Prospective candidates should indicate on the Application for Admission Form that they are applying for the Water Engineering PhD Scholarship.

The Application for Admission Form is available on the FedUni HDR Apply pageAll applicants should check their eligibility prior to applying.

Applications should include all relevant supporting documentation and FedUni must receive completed referee report forms by the scholarship closing date, Friday 3rd August. As part of their application, prospective Higher Degree by Research applicants are also required to provide:

  • Water Engineering PhD Scholarship Application
  • Application for Admission Form
  • Transcripts of all tertiary level academic study
  • Australian citizens must provide a copy of their birth certificate or passport
  • Permanent Residents must provide a copy of their visa and passport
  • List of published work with url links and/or copy of each publication
  • Copy of honours or masters thesis abstract
  • Evidence for Australian honours equivalency, if applicable.
  • Any awards or accolades
  • Any other evidence of research performance

Applicants are not required to submit the 250 Project Summary requested on the Application for Admission Form. Applicants are required to submit a 2500 statement as outlined in the Water Engineering PhD Scholarship Application Form.

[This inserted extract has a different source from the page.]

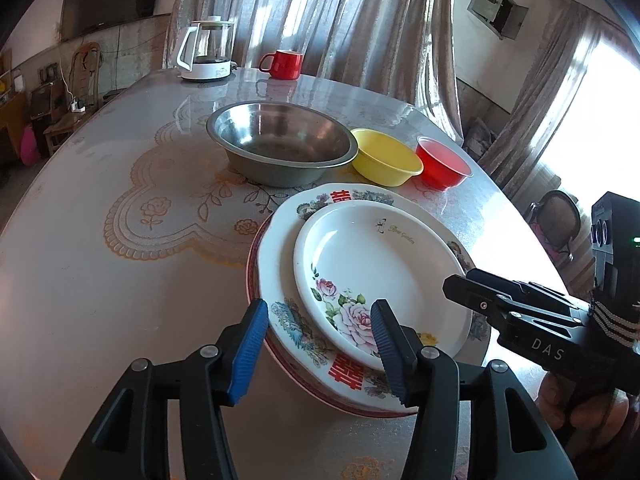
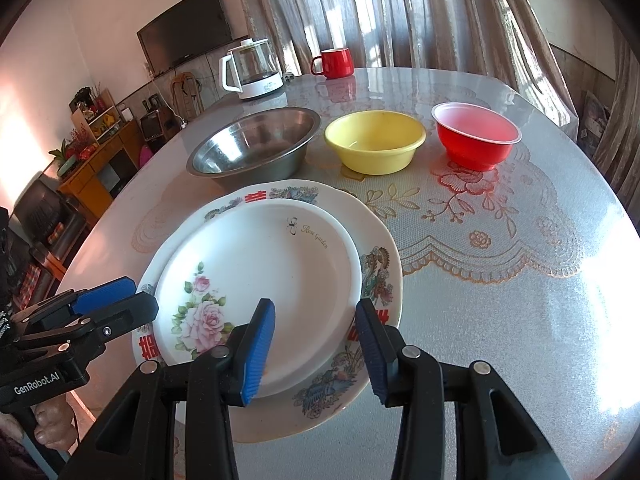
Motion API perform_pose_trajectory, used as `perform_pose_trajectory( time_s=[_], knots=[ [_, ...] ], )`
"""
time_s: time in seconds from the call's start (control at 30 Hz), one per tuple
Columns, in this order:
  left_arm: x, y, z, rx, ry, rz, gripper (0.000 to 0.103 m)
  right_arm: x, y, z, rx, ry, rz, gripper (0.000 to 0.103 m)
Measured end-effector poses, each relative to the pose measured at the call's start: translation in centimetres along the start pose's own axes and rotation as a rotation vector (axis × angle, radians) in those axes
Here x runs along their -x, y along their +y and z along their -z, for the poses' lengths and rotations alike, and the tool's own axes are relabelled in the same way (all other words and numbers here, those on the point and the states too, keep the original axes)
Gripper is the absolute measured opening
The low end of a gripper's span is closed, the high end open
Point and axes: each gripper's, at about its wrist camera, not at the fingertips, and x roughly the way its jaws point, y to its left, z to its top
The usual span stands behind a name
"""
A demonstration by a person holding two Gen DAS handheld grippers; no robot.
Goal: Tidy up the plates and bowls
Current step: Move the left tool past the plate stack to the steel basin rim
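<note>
Three plates are stacked near the table's front: a small rose plate (image 1: 380, 264) (image 2: 260, 276) on top, under it a larger plate with red characters (image 1: 280, 248) (image 2: 380, 268), and a red-rimmed plate (image 1: 253, 276) at the bottom. My left gripper (image 1: 320, 340) (image 2: 128, 300) is open and straddles the stack's near-left rim without pressing on it. My right gripper (image 2: 316, 344) (image 1: 460, 280) is open above the stack's right side and holds nothing. Behind the plates stand a steel bowl (image 1: 280, 140) (image 2: 256, 140), a yellow bowl (image 1: 384, 158) (image 2: 376, 140) and a red bowl (image 1: 442, 162) (image 2: 476, 132) in a row.
A glass kettle (image 1: 208, 52) (image 2: 252, 68) and a red mug (image 1: 282, 64) (image 2: 334, 63) stand at the far edge of the round table (image 1: 100, 280), in front of curtains. A hand holds each gripper's handle. A chair (image 1: 558, 220) stands beyond the table's right edge.
</note>
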Motion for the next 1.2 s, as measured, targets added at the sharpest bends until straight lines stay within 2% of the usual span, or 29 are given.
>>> perform_pose_trajectory(
  time_s=[0.17,0.37,0.47,0.53,0.7,0.87,1.2],
  knots=[
    [-0.2,1.4,-0.1,0.042,0.013,-0.011,0.054,0.0,-0.1,-0.1,-0.003,0.004,-0.004,0.042],
    [-0.6,4.5,-0.3,0.143,0.042,-0.058,0.056,0.2,-0.5,-1.1,-0.019,-0.017,-0.018,0.042],
    [-0.8,5.9,-0.2,0.199,0.06,-0.034,0.065,0.0,-0.6,-1.7,-0.032,-0.016,-0.04,0.042],
    [-0.8,6.3,-0.2,0.218,0.069,-0.023,0.066,-0.1,-0.6,-2.1,-0.039,-0.016,-0.06,0.042],
    [-0.3,6.8,-0.5,0.229,0.042,0.004,0.064,-0.7,0.1,-3.3,-0.036,-0.019,-0.098,0.042],
    [0.1,7.6,-1.6,0.253,-0.02,0.005,0.064,-1.7,0.8,-4.9,-0.04,-0.02,-0.136,0.042],
    [-1.2,9.8,-4.2,0.318,-0.021,-0.031,0.064,-5.2,1.9,-8.7,-0.066,0.014,-0.179,0.042]
  ],
)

is a government-owned statutory corporation established in 2004 with a responsibility to provide, manage, operate and protect water supply and sewerage systems for our community.

They are involved in every stage of the water process, from when it falls from the sky to when it comes out of the tap. GWM Water know a lot about water, wastewater and water management - that's why they're so confident in their ability to provide the best services for the Grampians, Wimmera and Mallee regions.

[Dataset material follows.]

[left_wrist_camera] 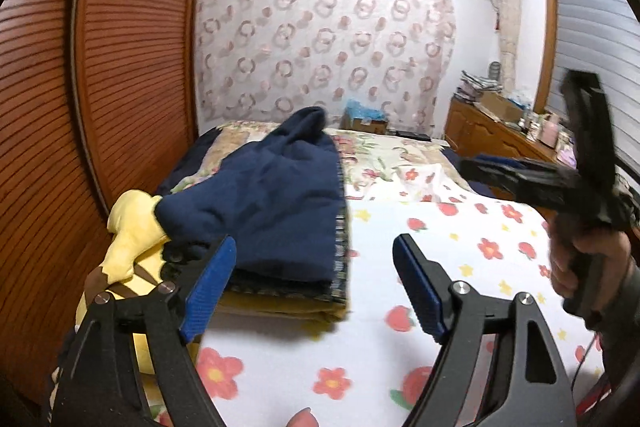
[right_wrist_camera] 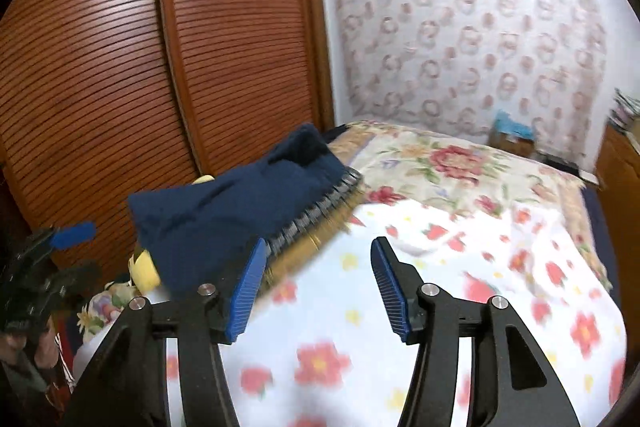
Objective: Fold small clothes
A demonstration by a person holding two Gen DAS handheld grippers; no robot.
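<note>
Navy garment (left_wrist_camera: pixel 276 187) tops the folded stack (left_wrist_camera: pixel 288 291) on the floral bedsheet (left_wrist_camera: pixel 460 267), at 11 o'clock of your left gripper (left_wrist_camera: pixel 314 291). Both jaws wide, empty (right gripper (right_wrist_camera: pixel 316 291) blurred). Yellow plush (left_wrist_camera: pixel 132 235) beside the stack.

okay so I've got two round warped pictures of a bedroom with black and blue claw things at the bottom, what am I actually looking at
A person holds a two-fingered grabbing tool in each hand, each with a wide-angle camera looking along its blue fingers. One picture comes from the left tool, the other from the right tool. Both stand open and hold nothing. On the floral bedsheet lies a stack of folded clothes, a navy garment on top, beside a yellow plush toy. At the left picture's right edge, blurred, is the person's other hand gripping the right tool.
</note>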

Principal Supervisor: A/Prof Andrew Barton

A/ Prof Andrew Barton is an associate professor in water engineering and is recognised for his expertise in water resource management and civil engineering hydraulics as well as having considerable experience in management and senior leadership roles.

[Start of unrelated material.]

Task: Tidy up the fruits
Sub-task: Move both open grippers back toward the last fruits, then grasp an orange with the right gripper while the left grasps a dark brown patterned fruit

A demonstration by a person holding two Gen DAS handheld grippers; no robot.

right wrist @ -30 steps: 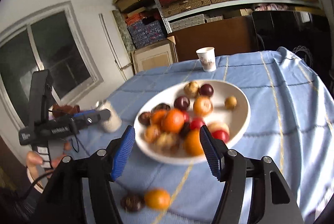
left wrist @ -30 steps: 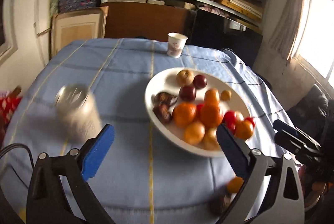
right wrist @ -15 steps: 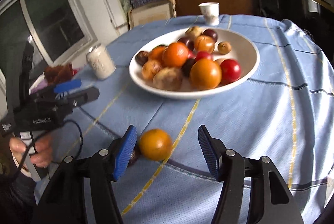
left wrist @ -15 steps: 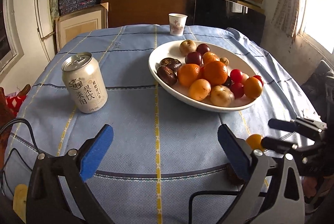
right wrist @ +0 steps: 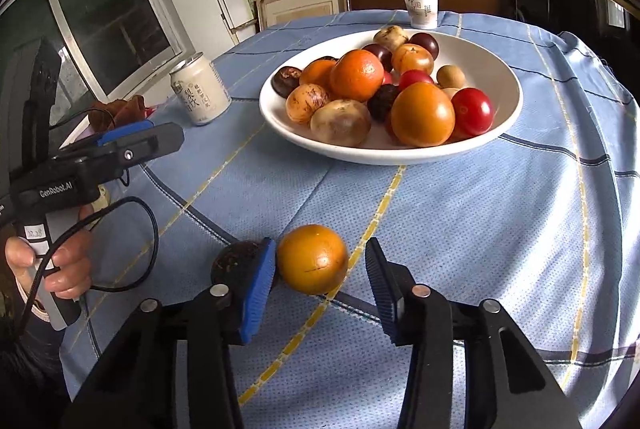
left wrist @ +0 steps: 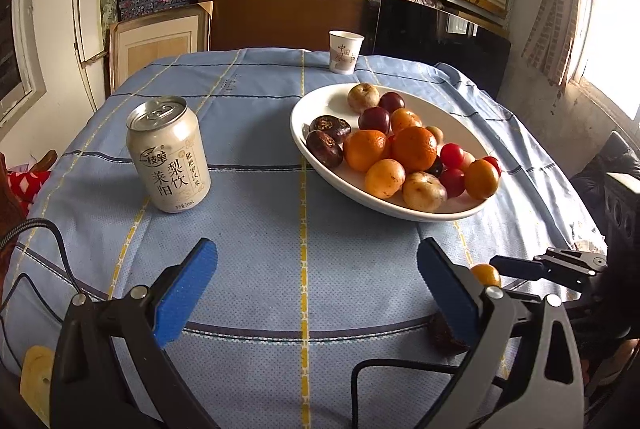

A/Prof Barton has particular experience with the operation of complex water supply systems and the design and administration of water sharing frameworks where he has led these activities through circumstances of extreme drought to flood. From this experience A/Prof Barton has developed unique insights into the technical and operational aspects of water supply as well as the vast complexities of water sharing arrangements and the associated political overlays and contests over water that frequently occur.

Associate Supervisor: A/Prof Adil Bagirov

Adil Bagirov is Associate Professor of Optimisation at Faculty of Science and Technology, Federation University Australia since 2010. A/Prof Bagirov obtained his MSc degree in Applied Mathematics in 1983 from Baku State University, Azerbaijan and PhD degree in Mathematics in 2002 from the University of Ballarat.

His research is focused on nonsmooth optimisation, nonconvex optimisation and applications.
Adil has a strong track record in ARC Discovery and Linkage grants and has many international collaborations.

Associate Supervisor: Dr Harpreet Kandra

Dr Kandra is a research professional with experience in water management; environmental management; environmental reporting; data management; and policy analysis teaching and training experience.